Taktikwechsel: Offensivtempo nach Voraussage gegen Leverkusen
Nach taktischem Umbruch trat das Team heute mit erhöhtem Offensivtempo an, laut Vorberichten als Antwort auf die aggressive Blockade des Kölner Gegners.
Spielbericht
Das Spiel gegen Leverkusen endete 2:1 zugunsten der eigenen Mannschaft. Früh sickerten offensive Überfahren durch schnelle Flanken und Zentralballbesitz durch den Neuzugang Müller ein, der sich in Schlüsselphasen als Dreh- und Angelpunkt erwies.
Analyse
Der Trainer wechselte die Strategie frühzeitig: Statt des zuvor geübten Defensivviertels setzte man auf vertikalen Spielaufbau mit hohem pressing.

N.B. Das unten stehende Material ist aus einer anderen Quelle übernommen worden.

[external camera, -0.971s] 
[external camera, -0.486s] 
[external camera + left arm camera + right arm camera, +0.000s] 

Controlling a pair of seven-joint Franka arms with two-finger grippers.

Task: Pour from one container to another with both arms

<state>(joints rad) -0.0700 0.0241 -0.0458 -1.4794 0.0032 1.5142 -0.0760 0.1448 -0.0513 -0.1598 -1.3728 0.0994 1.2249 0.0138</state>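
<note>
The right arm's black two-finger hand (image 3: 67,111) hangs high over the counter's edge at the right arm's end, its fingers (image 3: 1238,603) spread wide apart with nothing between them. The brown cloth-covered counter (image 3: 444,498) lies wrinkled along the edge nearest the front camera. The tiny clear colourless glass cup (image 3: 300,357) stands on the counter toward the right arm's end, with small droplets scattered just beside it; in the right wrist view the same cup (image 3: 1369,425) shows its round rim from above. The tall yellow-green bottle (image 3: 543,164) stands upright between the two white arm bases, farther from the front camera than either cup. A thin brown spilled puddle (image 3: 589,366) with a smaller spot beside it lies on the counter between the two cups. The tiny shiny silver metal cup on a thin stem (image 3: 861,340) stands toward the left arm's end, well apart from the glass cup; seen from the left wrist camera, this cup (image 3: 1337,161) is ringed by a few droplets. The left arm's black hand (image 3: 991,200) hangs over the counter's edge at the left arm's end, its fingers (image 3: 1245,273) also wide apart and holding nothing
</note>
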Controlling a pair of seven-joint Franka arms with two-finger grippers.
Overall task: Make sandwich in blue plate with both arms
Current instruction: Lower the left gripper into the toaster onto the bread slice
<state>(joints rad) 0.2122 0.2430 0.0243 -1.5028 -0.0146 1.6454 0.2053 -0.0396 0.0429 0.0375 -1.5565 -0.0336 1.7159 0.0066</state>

Torchancekreaker Hubner sorgte mehrfach für Überzahlsituationen, doch Defensivfehler kosteten knapp den Sieg. Die Intensität bewahrte die Mannschaft bis in die Schlussphase, löste den Druck aber nicht entscheidend.
Ausblick
Die Rückkehr ins offensivere Konzept stärkt den Selbstvertrauensschub vor dem Rückspiel. Mit konstanter Balleroberung und schnellerem Umschaltspiel könnte die Offensive Leverkusen weiter herausfordern – eine taktische Annahme, die nun unter Beweis gestellt wurde.